Problem -> Beginning at the line containing "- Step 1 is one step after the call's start" in the material below and ending at the line containing "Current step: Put", return each line exactly and add nothing.

Data below ->
==*==

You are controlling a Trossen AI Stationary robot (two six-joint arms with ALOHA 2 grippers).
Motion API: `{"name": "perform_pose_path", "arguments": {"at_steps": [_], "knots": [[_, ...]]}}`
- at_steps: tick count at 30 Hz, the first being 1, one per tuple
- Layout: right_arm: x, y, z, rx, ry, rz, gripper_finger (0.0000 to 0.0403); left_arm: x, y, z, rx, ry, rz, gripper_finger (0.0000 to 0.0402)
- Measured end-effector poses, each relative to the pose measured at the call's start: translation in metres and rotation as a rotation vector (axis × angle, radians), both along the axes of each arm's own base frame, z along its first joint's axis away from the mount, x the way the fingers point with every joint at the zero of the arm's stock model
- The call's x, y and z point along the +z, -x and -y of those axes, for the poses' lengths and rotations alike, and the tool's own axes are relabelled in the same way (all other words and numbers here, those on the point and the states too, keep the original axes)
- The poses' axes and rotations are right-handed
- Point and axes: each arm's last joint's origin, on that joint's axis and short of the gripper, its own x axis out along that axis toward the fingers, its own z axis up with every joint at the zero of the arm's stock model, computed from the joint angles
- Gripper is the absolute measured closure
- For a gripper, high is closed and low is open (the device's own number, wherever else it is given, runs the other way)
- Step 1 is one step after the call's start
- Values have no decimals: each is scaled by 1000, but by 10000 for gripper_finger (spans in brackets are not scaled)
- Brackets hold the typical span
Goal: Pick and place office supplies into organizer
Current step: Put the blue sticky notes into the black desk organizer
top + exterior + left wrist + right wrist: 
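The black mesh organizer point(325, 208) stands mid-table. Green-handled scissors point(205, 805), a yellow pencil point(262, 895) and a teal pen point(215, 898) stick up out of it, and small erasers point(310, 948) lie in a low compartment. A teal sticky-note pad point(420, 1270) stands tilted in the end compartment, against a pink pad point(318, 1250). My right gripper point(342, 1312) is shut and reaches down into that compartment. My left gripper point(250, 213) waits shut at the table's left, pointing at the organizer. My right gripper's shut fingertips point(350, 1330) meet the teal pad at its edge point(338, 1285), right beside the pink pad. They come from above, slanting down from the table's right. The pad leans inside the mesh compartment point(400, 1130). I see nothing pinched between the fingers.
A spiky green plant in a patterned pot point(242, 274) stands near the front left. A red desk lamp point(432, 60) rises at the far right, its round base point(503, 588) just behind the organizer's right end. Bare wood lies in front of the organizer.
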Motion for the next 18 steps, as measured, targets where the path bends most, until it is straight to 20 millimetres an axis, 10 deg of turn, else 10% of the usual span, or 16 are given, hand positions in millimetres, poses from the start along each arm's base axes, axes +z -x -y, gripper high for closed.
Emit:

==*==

Response to the exercise ->
- Step 1 is one step after the call's start
- Values have no decimals: each is scaled by 1000, but by 10000 for gripper_finger (spans in brackets are not scaled)
- Brackets hold the typical span
Goal: Pick and place office supplies into organizer
Current step: Put the blue sticky notes into the black desk organizer

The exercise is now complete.